### PROBLEM DESCRIPTION
All of the data needs to come back exactly as written.

### DATA SHOWN
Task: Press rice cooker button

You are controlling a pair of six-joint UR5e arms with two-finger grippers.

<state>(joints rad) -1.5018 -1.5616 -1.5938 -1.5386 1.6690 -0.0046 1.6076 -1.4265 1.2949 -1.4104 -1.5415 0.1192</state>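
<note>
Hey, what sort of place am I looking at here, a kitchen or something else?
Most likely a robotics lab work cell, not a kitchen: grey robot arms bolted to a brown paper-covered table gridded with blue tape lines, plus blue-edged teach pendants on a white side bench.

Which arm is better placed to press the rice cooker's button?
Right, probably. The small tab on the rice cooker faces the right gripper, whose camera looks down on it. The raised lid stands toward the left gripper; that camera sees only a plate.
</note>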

### OUTPUT
Task: Press rice cooker button

You are controlling a pair of six-joint UR5e arms with two-finger grippers.

<state>(joints rad) -1.5018 -1.5616 -1.5938 -1.5386 1.6690 -0.0046 1.6076 -1.4265 1.2949 -1.4104 -1.5415 0.1192</state>
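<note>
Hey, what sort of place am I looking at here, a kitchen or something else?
Most likely a robotics lab work cell, not a kitchen: grey robot arms bolted to a brown paper-covered table gridded with blue tape lines, plus blue-edged teach pendants on a white side bench.

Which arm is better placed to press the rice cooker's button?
Right, probably. The small tab on the rice cooker faces the right gripper, whose camera looks down on it. The raised lid stands toward the left gripper; that camera sees only a plate.
</note>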

The required output has now been supplied.